The mesenteric tissue from each rat was washed in PBS, and the proteins were extracted in cold 20 mM Tris-HCl, pH 7.4, 150 mM NaCl, 10% glycerol, 1% Triton X-100, and a protease inhibitor mixture (P2714, Sigma). After sonication for 15 s (3 times with 10-s intervals) and extraction for 30 min at 4°C, the sample extracts were clarified by centrifugation at 14,000×g for 20 min and used immediately or stored at –20°C. The proteins were separated on 10% polyacrylamide slab gels and transferred to 0.22-µm nitrocellulose membranes (GE, Germany). Nonspecific reactivity was blocked by incubation for 1 h at room temperature in 5% non-fat dry milk dissolved in washing buffer (PBS, pH 7.6, 0.2% Tween 20). The blots were incubated with anti-p65 and anti-VCAM-1 antibodies (0.2 µg/mL in blocking solution) for 60 min at room temperature. Horseradish peroxidase-conjugated goat anti-rabbit-IgG and swine anti-goat-IgG dissolved in blocking buffer were used as secondary antibodies (0.25 µg/mL, 45 min at room temperature). Excess first and second antibodies were removed by washing 5 times for 5 min in blocking solution. Detection was accomplished with an enhanced chemiluminescence system (ABC, Dako System) and subsequent exposure to Kodak X-AR film (Eastman Kodak) for 5–30 s.

Cultured FLS were washed with PBS, and protein was extracted with lysis buffer (50 mM HEPES pH 8.0, 150 mM NaCl, 1% Triton X-100, 10% glycerol, 1 mM MgCl₂, 1.5 mM EDTA, 20 mM β-glycerophosphate, 50 mM NaF, 1 mM Na₃VO₄, 10 μg/ml aprotonin, 1 μM pepstatin A, 1 mM phenylmethylsulphonyl fluoride). The protein concentrations were determined with the DC protein assay kit (Bio-Rad, Hercules, CA, USA). Whole cell lysates containing 50 μg of protein were fractionated by 12% SDS-PAGE and transferred to a nitrocellulose membrane. The membrane was blocked with Tris-buffered saline plus 0.1% Tween 20 (TBST) containing 5% non-fat milk for 1 h at room temperature followed by incubation overnight with the appropriate antibody at 4 °C. The membrane was washed three times and incubated with horse radish peroxidase-conjugated secondary antibody for 1 h. Immunoreactive protein was detected by chemiluminescence with Kodak X-AR film (Eastman Kodak, Rochester, NY, USA).

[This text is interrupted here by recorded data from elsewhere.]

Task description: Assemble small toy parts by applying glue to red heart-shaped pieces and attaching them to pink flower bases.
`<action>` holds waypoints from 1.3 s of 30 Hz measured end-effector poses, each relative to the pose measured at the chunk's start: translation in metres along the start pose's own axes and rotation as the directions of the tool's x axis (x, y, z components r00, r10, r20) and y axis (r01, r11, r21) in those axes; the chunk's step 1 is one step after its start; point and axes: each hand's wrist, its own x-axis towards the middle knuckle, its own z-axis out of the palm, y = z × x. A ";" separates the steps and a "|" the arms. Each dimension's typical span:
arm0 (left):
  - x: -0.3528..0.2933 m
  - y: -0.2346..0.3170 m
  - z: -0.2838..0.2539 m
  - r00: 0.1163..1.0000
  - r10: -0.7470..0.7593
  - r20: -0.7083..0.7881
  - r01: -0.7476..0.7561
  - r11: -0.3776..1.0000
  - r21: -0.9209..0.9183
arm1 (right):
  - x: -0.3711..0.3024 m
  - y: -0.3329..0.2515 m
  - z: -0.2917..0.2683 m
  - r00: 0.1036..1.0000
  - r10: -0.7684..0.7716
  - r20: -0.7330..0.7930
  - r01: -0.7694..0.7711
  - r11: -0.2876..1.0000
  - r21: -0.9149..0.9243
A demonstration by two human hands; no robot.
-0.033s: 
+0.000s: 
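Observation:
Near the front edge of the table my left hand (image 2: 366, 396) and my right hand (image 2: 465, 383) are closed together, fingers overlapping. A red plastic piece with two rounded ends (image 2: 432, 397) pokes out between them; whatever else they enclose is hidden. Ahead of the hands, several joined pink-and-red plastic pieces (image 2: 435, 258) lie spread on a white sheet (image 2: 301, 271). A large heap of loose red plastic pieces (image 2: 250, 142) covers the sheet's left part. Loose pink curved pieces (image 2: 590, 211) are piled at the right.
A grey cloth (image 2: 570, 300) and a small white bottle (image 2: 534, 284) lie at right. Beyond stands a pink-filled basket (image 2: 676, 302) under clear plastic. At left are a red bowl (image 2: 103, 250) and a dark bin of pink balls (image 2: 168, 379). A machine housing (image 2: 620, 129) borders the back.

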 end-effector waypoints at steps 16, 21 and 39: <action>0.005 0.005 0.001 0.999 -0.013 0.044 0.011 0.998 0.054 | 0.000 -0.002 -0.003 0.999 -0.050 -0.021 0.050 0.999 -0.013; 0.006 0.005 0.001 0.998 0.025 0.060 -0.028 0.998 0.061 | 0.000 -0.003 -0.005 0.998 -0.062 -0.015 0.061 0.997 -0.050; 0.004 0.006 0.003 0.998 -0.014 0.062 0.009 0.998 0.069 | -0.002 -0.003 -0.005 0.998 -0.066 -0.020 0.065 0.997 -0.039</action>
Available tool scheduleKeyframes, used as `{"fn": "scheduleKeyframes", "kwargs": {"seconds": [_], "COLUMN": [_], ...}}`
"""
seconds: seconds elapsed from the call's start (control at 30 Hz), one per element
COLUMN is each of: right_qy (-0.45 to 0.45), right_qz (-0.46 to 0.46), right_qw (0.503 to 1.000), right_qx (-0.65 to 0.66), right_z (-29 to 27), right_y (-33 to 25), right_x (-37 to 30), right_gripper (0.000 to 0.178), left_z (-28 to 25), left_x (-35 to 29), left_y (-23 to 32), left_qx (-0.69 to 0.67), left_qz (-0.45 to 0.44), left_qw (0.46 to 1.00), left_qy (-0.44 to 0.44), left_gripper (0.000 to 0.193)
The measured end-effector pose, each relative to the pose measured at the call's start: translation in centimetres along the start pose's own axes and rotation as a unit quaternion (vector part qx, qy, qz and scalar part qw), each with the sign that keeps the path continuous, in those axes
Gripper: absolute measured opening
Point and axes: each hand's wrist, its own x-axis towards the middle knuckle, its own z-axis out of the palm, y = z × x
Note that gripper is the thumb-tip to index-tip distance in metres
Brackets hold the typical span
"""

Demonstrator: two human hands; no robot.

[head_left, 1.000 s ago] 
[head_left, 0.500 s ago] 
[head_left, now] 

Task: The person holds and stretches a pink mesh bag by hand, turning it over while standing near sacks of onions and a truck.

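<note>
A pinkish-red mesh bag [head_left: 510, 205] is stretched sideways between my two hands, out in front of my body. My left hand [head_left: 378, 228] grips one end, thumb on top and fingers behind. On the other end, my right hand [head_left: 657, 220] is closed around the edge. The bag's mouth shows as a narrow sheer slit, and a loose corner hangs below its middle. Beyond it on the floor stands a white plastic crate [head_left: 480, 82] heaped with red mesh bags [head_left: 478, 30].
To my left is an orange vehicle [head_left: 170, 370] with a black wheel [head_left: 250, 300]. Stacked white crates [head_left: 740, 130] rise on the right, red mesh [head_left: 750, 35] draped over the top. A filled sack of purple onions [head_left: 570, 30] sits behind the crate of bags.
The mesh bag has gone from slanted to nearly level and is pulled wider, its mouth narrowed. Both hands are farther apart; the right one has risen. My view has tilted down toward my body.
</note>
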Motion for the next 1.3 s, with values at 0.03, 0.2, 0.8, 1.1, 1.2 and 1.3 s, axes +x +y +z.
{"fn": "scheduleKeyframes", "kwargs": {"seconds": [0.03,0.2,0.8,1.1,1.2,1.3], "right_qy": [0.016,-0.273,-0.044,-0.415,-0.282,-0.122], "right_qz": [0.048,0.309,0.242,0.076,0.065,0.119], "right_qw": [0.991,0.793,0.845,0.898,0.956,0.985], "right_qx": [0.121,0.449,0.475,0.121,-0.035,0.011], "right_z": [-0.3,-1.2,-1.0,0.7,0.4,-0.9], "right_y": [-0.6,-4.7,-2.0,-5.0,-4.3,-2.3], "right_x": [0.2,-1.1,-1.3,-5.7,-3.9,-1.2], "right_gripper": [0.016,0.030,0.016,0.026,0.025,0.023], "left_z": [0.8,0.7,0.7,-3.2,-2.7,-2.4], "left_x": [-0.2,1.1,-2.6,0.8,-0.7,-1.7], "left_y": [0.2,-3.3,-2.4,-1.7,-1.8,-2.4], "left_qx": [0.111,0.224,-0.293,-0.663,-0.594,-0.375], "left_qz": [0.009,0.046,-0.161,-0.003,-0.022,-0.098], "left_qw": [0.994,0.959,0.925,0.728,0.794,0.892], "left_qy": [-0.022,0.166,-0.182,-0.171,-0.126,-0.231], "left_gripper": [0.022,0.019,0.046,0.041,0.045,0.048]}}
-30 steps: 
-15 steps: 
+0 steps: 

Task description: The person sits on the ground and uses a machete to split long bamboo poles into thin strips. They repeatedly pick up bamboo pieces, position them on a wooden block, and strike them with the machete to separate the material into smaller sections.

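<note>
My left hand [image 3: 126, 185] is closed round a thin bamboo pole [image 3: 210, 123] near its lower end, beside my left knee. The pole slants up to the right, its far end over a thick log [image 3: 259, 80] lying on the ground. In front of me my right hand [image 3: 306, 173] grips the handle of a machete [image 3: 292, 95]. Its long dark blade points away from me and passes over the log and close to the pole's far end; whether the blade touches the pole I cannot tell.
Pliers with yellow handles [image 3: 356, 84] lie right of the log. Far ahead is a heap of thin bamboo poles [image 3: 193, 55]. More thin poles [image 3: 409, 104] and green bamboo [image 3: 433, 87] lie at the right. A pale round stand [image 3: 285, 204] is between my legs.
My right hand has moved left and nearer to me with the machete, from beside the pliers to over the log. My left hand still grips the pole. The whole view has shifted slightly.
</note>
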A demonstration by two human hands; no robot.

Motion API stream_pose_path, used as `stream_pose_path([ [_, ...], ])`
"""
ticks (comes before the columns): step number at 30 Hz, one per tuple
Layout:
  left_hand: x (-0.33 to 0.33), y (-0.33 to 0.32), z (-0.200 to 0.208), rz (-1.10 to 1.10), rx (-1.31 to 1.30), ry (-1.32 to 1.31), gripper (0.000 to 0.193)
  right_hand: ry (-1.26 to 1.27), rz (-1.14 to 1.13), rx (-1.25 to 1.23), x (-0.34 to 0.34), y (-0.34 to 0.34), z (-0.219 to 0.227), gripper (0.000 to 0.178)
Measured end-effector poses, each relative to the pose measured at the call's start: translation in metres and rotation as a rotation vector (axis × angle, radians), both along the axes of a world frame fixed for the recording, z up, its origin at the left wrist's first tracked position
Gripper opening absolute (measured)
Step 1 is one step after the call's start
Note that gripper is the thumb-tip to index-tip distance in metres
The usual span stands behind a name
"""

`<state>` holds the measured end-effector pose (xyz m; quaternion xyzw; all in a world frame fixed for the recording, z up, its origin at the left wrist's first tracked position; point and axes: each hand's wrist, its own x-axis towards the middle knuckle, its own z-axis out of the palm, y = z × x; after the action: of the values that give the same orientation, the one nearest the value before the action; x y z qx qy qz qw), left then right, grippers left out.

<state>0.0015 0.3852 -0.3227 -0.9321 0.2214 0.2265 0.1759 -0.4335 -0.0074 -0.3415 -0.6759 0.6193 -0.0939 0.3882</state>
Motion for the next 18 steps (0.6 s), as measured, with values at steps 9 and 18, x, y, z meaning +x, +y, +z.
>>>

The expression of the following cytokines was assessed using the ChemiArray system (rat antibody arrays) (Chemicon International, USA): neutrophil chemotactic cytokine 2 and 3 (CINC-2 and CINC-3), CX3CL1, monocyte chemotactic protein-1 (MCP-1), macrophage inflammatory protein-3 alpha (MIP-3 alpha), nerve growth factor beta (beta-NGF), tissue inhibitor of metalloproteinase-1 (TIMP-1), vascular endothelial growth factor (VEGF), granulocyte-macrophage colony-stimulating factor (GM-CSF), interferon gamma (INF-γ), interleukin 1 alpha and beta (IL-1α, IL-1β), interleukin 4, 6 and 10 (IL-4, IL-6, IL-10) LIX, leptin, tumor necrosis factor alpha (TNF-α). The procedures were carried out according to the manufacturer’s instructions. Detection was performed with a chemiluminescence system and subsequent exposure to Kodak X-AR film (Eastman Kodak) for 5–30 s. The cytokines were distributed in the membranes according the map (Table 1).